What is expected: Would you print the records below from the first line through the line containing "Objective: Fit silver", skipping the pictures?

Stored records

⟨

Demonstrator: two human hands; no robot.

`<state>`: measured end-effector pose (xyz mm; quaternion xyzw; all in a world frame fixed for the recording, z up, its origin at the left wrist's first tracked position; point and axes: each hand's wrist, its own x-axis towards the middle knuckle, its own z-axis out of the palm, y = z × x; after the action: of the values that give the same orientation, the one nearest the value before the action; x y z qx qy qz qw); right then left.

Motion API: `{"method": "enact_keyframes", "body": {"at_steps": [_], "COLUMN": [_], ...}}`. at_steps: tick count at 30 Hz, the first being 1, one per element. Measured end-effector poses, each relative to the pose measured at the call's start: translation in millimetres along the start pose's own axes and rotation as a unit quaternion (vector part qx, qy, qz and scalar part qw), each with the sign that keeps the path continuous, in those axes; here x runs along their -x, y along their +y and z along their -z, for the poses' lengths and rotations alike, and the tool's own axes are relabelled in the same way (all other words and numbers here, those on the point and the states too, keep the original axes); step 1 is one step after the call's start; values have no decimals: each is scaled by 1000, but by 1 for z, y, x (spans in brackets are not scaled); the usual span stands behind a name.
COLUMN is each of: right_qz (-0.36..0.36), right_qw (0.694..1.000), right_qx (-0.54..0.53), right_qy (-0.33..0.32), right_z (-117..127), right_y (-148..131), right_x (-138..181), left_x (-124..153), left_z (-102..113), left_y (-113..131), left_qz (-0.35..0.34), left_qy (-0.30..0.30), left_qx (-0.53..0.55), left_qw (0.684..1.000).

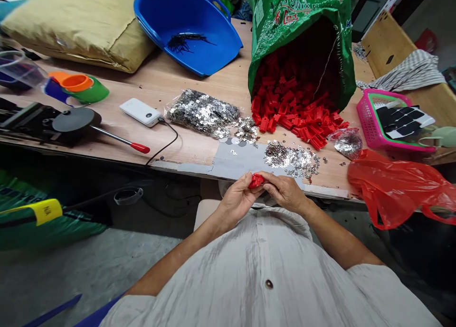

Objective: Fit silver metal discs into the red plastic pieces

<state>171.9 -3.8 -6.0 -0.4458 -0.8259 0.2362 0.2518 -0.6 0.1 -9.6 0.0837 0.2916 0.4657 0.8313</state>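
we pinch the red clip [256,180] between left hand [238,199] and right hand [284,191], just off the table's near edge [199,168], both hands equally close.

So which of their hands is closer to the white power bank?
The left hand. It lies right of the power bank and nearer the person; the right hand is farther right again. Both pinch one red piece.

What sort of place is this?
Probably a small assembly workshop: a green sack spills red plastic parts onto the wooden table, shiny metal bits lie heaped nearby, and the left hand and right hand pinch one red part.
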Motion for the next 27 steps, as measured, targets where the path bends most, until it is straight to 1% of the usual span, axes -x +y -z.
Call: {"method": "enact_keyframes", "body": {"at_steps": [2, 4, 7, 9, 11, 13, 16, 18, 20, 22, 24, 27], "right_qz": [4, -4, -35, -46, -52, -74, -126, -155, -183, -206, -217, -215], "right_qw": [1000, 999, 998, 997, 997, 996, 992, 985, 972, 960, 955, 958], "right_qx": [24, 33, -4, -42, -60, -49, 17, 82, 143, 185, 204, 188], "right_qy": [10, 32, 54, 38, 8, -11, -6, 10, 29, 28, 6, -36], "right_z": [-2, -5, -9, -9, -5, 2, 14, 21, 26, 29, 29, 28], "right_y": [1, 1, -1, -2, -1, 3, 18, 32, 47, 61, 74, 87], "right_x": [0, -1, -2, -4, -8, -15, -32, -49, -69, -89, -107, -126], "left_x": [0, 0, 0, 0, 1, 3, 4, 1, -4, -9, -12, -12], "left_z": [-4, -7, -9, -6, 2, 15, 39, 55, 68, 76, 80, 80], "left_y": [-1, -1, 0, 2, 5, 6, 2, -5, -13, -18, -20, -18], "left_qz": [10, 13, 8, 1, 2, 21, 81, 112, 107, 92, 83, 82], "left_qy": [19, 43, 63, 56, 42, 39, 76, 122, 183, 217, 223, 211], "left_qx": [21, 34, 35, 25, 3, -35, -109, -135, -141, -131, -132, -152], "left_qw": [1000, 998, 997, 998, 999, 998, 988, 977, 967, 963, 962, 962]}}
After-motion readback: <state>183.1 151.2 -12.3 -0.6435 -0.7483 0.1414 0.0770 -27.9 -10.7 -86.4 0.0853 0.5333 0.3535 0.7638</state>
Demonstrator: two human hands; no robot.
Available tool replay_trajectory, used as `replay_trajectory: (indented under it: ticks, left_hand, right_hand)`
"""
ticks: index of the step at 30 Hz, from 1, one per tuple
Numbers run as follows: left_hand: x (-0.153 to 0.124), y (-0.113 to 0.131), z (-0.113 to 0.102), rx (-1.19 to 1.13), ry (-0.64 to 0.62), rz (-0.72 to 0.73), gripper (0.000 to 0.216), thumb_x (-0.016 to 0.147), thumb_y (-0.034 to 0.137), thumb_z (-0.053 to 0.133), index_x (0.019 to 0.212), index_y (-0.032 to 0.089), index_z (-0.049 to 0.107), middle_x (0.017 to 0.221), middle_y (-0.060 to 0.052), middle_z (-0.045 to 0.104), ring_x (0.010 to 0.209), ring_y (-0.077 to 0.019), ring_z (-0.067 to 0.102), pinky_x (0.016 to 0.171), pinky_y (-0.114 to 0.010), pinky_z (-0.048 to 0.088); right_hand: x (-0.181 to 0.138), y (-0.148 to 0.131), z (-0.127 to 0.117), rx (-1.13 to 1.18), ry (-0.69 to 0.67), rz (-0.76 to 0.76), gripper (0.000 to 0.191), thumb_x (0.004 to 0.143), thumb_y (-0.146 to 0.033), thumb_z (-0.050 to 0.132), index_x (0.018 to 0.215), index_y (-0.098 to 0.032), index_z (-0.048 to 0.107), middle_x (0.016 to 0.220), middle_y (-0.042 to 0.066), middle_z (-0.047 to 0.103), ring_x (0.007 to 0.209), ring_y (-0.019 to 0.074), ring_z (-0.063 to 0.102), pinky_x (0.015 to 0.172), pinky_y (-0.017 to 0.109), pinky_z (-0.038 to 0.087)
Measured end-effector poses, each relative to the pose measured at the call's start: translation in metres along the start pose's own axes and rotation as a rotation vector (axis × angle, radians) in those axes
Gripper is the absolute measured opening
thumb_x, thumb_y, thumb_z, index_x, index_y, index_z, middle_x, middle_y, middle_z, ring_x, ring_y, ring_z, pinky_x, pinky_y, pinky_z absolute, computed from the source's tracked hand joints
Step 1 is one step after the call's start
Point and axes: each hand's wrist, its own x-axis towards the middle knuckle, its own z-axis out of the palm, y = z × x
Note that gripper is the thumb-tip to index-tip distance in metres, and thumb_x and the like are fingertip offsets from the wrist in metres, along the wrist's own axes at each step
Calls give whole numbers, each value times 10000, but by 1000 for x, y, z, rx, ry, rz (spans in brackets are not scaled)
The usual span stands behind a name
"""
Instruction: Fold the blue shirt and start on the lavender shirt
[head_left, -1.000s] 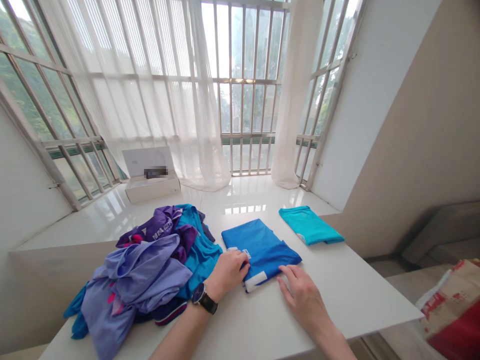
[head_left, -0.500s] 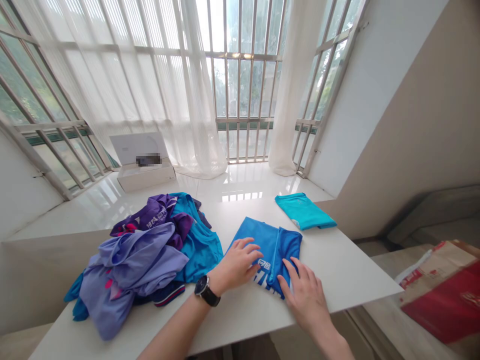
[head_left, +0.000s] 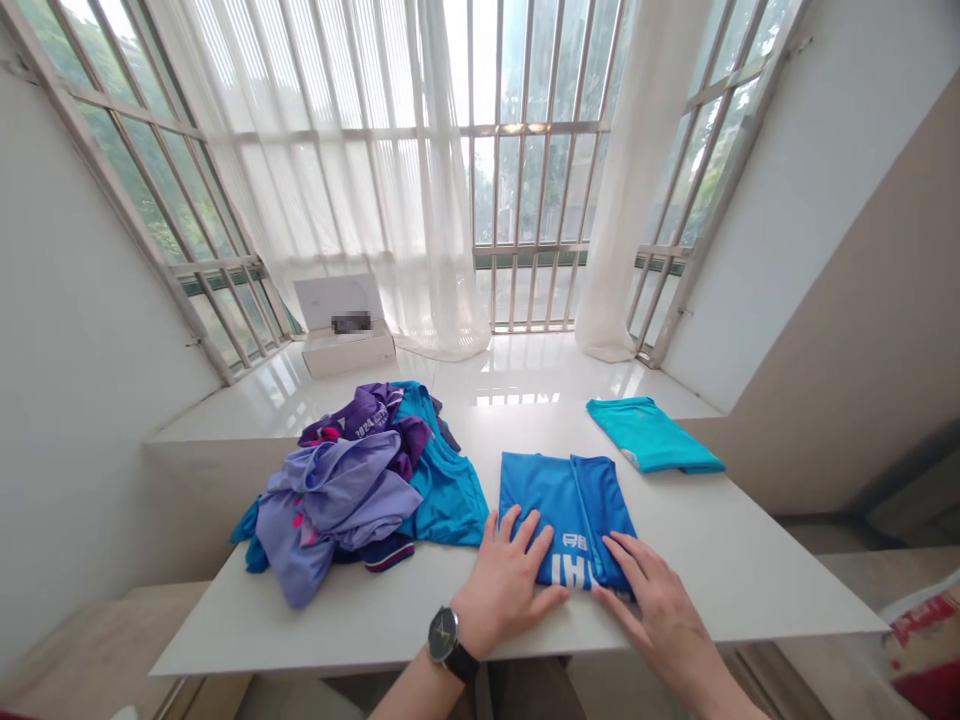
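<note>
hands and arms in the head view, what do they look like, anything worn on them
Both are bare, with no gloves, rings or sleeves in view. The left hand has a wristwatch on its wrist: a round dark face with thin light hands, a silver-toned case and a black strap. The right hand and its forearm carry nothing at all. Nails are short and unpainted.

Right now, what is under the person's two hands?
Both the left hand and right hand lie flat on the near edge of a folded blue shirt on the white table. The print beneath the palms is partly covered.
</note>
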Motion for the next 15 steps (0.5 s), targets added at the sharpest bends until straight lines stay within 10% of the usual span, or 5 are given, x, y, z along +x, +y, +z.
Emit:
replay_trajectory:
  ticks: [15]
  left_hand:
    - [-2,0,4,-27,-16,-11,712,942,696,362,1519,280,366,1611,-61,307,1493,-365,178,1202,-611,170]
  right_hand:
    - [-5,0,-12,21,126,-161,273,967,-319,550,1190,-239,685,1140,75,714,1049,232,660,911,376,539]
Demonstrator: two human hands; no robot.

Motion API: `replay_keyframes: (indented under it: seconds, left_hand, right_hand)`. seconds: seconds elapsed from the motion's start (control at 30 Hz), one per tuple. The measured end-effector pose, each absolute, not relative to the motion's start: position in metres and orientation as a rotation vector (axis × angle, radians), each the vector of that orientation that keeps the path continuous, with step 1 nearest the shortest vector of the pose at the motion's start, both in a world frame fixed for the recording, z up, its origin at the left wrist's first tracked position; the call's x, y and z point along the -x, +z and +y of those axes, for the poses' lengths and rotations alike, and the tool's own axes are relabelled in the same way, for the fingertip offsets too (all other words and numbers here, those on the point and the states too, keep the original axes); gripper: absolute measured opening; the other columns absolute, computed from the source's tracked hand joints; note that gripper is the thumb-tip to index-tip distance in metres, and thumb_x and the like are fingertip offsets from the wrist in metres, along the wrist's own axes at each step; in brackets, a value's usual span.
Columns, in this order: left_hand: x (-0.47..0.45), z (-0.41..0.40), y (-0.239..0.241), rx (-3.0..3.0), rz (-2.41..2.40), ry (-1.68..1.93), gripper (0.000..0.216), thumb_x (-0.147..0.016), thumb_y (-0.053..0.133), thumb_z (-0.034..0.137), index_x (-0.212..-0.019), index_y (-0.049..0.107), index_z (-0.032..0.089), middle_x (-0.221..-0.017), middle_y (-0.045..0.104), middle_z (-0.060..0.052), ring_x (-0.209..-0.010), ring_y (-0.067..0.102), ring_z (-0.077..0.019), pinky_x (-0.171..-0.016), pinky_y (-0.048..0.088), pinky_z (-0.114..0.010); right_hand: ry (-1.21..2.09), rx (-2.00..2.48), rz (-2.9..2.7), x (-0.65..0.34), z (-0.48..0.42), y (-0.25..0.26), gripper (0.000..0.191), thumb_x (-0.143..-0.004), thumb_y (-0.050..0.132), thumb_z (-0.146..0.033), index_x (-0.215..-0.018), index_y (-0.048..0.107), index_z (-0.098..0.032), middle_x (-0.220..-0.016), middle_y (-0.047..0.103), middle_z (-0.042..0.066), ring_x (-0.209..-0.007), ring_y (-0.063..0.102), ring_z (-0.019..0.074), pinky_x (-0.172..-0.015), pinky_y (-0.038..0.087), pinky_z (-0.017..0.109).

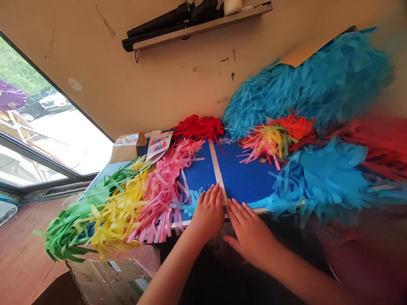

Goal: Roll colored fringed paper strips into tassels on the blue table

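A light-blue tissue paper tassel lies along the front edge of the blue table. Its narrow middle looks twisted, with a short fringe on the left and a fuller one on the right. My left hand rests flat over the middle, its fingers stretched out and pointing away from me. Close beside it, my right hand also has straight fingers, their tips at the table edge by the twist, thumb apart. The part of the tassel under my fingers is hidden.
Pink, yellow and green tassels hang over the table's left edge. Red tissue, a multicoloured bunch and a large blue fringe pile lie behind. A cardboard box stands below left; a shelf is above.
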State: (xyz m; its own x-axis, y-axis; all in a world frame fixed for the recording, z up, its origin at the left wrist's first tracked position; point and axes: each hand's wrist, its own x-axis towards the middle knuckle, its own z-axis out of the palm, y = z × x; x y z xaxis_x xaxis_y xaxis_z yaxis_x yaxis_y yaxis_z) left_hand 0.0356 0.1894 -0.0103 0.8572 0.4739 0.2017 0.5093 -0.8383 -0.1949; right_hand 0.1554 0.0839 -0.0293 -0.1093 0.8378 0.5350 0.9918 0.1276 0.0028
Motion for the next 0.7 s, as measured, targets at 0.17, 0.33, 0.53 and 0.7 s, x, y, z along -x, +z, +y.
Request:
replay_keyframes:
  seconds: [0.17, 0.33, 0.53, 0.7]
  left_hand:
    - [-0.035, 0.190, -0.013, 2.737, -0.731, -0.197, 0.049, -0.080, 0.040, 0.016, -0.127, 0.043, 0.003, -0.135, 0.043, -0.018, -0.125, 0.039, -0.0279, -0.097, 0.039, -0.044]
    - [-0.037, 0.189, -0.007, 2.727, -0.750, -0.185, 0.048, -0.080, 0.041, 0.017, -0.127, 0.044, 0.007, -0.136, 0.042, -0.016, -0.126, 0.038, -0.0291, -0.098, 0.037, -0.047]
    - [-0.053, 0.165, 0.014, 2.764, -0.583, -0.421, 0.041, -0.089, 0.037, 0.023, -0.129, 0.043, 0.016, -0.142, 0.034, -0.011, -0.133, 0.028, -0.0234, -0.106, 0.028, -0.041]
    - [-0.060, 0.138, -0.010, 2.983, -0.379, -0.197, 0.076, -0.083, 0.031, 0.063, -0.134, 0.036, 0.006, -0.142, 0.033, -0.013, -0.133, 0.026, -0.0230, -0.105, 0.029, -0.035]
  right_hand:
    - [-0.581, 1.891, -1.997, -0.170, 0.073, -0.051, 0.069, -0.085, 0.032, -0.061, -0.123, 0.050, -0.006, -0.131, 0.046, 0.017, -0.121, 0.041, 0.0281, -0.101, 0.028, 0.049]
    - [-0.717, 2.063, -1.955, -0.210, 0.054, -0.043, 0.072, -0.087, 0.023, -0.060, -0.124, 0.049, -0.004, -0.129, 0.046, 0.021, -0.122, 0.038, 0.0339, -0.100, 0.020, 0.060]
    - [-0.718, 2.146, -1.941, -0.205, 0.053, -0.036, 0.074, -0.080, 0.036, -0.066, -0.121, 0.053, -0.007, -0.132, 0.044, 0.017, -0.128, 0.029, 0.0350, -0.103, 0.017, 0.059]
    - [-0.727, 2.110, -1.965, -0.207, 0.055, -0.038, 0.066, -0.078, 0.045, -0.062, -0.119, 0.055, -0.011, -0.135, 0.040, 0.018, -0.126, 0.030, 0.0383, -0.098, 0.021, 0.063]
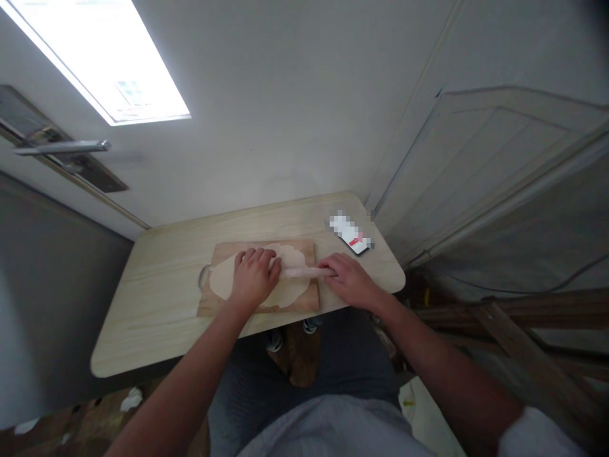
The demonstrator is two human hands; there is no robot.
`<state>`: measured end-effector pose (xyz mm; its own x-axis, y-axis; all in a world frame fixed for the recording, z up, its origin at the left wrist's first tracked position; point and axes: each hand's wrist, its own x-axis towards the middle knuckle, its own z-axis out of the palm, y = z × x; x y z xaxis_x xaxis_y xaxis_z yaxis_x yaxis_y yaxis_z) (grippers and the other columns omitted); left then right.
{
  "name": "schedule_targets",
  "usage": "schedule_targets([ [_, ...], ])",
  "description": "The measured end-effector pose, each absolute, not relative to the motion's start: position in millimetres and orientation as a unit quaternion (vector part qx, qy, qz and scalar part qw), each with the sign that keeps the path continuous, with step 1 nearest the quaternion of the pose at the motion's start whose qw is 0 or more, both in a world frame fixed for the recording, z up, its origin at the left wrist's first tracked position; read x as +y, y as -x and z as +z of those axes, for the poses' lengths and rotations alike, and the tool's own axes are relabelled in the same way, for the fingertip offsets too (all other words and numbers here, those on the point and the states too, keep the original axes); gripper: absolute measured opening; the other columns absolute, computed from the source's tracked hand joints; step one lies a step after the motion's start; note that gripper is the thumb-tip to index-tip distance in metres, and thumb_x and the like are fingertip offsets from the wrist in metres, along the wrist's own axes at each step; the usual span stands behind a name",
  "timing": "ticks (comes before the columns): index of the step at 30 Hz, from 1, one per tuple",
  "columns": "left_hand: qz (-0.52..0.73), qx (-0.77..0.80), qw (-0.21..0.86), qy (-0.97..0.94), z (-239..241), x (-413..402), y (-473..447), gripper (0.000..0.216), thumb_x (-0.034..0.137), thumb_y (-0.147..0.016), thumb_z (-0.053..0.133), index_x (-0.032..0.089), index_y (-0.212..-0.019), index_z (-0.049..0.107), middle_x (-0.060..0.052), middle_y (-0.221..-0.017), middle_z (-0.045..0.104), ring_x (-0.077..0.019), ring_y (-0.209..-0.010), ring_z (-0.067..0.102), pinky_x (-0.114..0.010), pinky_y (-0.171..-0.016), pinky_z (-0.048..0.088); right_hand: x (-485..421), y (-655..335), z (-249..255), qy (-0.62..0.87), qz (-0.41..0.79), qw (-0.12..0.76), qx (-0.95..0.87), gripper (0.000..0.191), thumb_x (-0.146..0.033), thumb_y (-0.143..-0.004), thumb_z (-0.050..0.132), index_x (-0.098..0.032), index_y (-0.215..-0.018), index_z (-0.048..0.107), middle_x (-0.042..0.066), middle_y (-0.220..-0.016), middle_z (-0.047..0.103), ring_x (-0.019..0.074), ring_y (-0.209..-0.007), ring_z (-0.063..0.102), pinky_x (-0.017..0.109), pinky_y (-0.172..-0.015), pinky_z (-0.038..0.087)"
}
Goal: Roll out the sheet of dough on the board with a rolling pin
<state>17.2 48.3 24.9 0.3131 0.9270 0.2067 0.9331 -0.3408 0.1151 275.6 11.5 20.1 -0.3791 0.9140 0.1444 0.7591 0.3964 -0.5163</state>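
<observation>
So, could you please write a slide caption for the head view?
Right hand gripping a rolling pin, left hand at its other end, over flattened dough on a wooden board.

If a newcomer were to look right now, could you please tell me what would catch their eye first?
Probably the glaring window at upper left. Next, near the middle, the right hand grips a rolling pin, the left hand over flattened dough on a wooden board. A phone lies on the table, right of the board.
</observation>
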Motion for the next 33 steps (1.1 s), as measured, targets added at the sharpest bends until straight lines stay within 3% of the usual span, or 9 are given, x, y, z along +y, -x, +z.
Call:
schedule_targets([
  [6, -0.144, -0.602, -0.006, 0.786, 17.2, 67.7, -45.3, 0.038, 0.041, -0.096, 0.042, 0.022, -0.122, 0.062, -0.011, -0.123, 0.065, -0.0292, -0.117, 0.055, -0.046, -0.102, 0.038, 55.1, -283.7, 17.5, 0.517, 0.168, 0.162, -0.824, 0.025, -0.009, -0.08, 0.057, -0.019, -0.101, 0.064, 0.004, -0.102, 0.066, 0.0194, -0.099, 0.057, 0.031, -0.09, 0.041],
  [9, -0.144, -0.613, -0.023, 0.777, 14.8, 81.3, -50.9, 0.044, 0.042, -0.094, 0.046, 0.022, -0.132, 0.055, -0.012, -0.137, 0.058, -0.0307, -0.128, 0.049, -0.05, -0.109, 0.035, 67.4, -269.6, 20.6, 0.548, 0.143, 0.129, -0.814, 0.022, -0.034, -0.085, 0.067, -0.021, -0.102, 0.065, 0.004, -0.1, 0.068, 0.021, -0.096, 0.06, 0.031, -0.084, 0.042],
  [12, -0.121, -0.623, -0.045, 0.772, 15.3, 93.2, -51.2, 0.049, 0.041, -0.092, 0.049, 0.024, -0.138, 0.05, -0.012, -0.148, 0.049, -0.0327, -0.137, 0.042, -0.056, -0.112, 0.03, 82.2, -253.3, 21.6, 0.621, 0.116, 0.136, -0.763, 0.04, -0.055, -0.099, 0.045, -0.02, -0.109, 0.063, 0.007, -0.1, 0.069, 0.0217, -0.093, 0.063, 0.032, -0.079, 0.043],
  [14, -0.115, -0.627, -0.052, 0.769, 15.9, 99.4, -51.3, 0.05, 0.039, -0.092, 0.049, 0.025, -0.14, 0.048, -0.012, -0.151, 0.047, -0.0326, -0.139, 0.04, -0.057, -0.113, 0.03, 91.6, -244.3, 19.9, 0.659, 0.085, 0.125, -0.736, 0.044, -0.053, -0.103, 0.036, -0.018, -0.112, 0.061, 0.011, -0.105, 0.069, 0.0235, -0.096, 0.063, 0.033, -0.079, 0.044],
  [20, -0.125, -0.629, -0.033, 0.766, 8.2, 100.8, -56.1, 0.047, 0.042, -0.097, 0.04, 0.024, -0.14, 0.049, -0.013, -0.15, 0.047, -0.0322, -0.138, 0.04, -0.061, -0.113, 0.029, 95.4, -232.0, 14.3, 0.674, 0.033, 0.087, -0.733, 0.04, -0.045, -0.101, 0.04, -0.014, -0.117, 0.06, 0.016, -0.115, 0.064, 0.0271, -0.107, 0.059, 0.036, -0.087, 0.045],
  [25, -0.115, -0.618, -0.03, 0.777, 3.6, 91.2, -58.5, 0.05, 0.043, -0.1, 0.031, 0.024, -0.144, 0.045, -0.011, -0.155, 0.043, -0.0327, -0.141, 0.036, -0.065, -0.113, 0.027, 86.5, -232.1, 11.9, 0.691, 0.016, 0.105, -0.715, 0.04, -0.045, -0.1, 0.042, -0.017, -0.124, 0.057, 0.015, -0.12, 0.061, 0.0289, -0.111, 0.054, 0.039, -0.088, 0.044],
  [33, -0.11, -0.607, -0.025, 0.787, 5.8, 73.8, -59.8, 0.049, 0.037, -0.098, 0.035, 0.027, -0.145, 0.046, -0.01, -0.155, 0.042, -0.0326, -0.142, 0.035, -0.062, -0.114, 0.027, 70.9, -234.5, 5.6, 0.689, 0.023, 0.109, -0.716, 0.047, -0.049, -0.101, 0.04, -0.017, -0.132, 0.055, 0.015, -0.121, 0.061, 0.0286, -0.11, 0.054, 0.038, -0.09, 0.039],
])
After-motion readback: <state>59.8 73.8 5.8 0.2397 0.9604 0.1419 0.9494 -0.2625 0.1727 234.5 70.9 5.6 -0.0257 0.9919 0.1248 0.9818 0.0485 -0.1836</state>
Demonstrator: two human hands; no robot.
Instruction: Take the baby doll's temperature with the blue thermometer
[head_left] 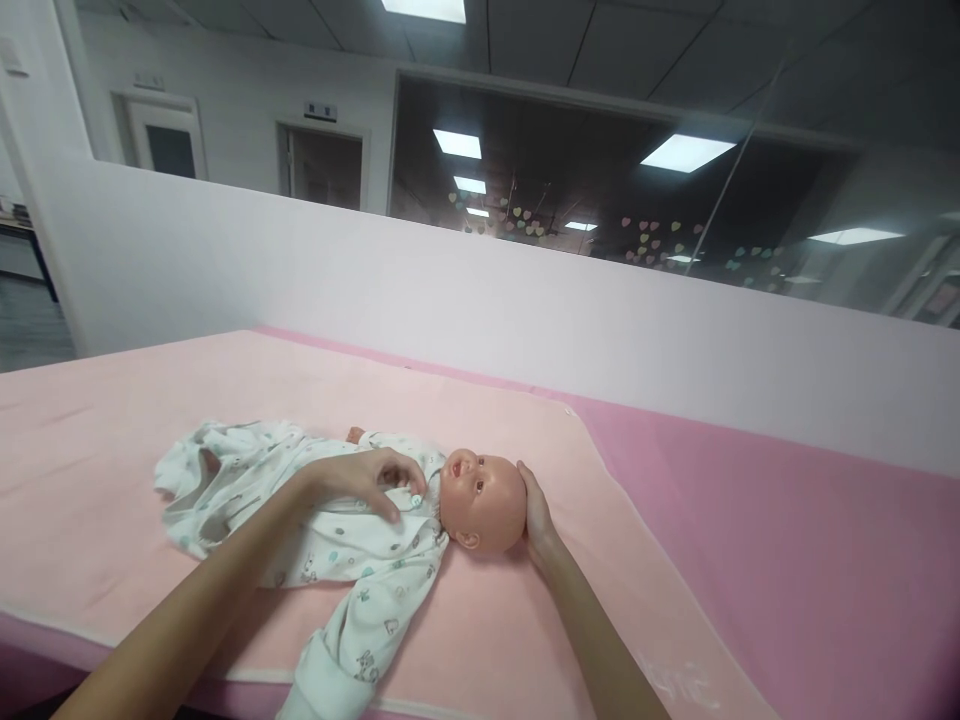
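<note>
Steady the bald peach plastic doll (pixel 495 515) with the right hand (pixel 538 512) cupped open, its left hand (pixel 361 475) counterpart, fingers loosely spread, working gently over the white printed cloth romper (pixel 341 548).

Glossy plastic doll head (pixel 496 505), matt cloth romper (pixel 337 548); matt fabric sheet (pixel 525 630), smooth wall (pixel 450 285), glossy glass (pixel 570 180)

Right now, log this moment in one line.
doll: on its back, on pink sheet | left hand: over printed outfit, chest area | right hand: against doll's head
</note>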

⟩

Solution:
Demonstrator: two human hands; no robot.

`<state>`: measured end-effector pose (xyz mm; quaternion xyzw; all in a world frame fixed for the recording, z up, its origin at the left wrist's first tracked position; point and axes: each hand's wrist, its own x-axis towards the middle knuckle, its own z-axis out of the palm, y = z × x; after the action: of the values that give the same orientation, the one nearest the value before the action; x y z qx qy qz qw); right then left.

Motion API: `{"method": "enact_keyframes", "body": {"at_steps": [_], "COLUMN": [_], ...}}`. at_steps: tick count at 30 Hz, the first being 1, one per element. Measured end-effector poses, each relative to the pose measured at the call's start: translation in millimetres along the start pose's own axes and rotation as a unit quaternion (vector part qx, qy, qz and scalar part qw), each with the sign that keeps the path continuous, in those axes; here x runs along their -x, y along their +y and z along their -z, for the poses' lengths and rotations alike, and the tool's own axes are relabelled in the same way (all other words and numbers here, those on the point and the states too, keep the original axes); step 1 is one step after the call's start; values have no decimals: each is scaled by 1000, but by 1 for z, y, x (spans in brackets are not scaled); the usual span stands behind a name.
COLUMN is each of: right_qz (-0.36..0.36), right_qw (0.694..1.000), right_qx (-0.54..0.53), right_qy (-0.33..0.32), right_z (-117..127), right_y (-148..131), right_x (-138..181), left_x (-124..153), left_z (-102..113), left_y (-113..131), left_qz (-0.35..0.34), left_qy (-0.30..0.30), left_qx (-0.53..0.55), left_qw (0.684..1.000).


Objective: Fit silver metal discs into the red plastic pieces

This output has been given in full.